I started researching what farmer's markets were around me. I knew there was one in Quincy, but it runs on an afternoon when I'm generally at work 10 miles away, and another one in Copley Square, which requires a long bus ride. After a little searching, turns out, there are a ton of other options. Most exciting of all, there was one a quarter mile from my office. Even better, it's run by kids. So cool! It's called The Food Project, and it's a youth development program. They have a garden right in Roxbury, right down the street from where I work, and they have another bigger farm out in Lincoln. The first day, they had a ton of salad greens:
I got a huge bag of spinach for $2. Crazy deal. I also got some raw honey for $3. The young guy helping out said, "I knew you were going to buy honey." Guess, I'm the honey buying type. Then he excitedly told me it tasted like cucumbers. Sounded intriguing. When I tasted a bit, I didn't detect any cucumber, but maybe his palate was more refined than mine. He gave me some glass pebbles when I left, and told me to put them by my flowers.

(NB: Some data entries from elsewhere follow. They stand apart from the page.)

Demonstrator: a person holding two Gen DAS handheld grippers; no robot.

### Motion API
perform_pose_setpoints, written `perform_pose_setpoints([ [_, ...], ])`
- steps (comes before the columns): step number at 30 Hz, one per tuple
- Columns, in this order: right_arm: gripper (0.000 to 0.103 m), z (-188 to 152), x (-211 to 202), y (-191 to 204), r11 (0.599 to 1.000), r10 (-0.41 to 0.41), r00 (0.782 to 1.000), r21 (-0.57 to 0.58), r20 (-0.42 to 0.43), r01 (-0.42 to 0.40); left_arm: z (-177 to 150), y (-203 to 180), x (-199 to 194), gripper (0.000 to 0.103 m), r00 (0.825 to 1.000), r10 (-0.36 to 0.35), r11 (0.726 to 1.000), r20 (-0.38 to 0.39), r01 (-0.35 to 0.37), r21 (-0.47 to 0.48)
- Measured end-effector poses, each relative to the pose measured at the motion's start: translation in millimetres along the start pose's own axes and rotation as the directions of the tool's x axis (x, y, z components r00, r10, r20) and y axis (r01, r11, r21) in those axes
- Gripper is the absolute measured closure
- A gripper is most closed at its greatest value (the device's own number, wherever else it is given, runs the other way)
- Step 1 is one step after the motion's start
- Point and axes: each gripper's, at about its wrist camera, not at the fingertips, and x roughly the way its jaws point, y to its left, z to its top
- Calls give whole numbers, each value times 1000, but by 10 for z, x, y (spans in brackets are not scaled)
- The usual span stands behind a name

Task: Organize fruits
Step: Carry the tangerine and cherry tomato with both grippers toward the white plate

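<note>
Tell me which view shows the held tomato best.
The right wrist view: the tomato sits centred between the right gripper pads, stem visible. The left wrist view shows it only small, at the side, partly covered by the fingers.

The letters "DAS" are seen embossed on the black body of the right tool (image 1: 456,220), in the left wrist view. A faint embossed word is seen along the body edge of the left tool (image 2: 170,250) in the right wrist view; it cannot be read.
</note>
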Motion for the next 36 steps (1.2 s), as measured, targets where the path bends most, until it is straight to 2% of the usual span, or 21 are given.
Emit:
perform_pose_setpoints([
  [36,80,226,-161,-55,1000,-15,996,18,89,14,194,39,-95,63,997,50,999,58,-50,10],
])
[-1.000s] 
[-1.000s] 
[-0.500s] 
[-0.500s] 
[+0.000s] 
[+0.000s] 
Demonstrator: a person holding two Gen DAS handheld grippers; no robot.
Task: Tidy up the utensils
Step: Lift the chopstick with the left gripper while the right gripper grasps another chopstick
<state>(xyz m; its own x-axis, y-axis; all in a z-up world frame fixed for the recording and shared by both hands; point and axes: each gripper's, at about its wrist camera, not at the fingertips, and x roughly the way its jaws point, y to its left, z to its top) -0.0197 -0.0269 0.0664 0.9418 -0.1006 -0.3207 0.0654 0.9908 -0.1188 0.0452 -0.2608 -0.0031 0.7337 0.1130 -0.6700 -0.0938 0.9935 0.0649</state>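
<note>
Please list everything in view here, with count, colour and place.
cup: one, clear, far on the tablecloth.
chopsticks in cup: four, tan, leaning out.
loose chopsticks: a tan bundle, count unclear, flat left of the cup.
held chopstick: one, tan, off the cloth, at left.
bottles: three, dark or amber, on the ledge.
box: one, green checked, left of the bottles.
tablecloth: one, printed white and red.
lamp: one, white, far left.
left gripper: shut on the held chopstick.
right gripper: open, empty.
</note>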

I have a small garden going on the patio. I really shouldn't have planted anything this year, because I'm going to be gone a lot this summer and won't be able to water it. I'm afraid of what will happen. But I couldn't make through a year without any green in our home. Before our plans to move back to the Midwest changed, I had my eye on a small farmhouse with a nice garden out back. I'm still mourning that little daydream. Until that day comes, this will have to do.
When I first went to Washington, D.C., I remember driving by an urban gardening project, and I thought it was the coolest thing, that if I lived in a city someday I'd want to do that. Don't know what happened to the time, because I never have. Maybe someday. When I was in Chicago, I heard about LaDonna Redmond, who is a big advocate for urban agriculture in Chicago. She's working with people to try to transform urban neighborhoods that lack healthy food options, since big chains won't locate in poor neighborhoods and convenience stores abound. When she started farming in Austin, she found that a lot of the older African-American residents had vast, untapped knowledge about gardening from their childhoods growing up in the South. I love that story, the power of untapped potential to solve problems. In Kalamazoo, residents on the Northside fought for years to get a grocery store to locate in the neighborhood. It's been a success. I think these are some of the most exciting grassroots movements to take hold in the last ten years.
Turns out, there's a bunch of other farmer's markets around me, in Milton, the South End, South Boston. Pretty much everywhere. When I was out at Long Island, I noticed a garden. Turns out it's a job training program for the homeless, called Serving Ourselves, and they sell some of their produce at the Quincy Farmer's Market. There's even an organic farm in Cohasset I didn't know about. The markets are all on different days and start up at different times, so it takes a little planning to go regularly but it's definitely worth it. The food tastes so much fresher than grocery store produce, shipped from California or wherever, and the money you spend stays local. The USDA has a very good website for finding farmer's markets in your state.
Looking forward to seeing what else they have for sale the rest of the season.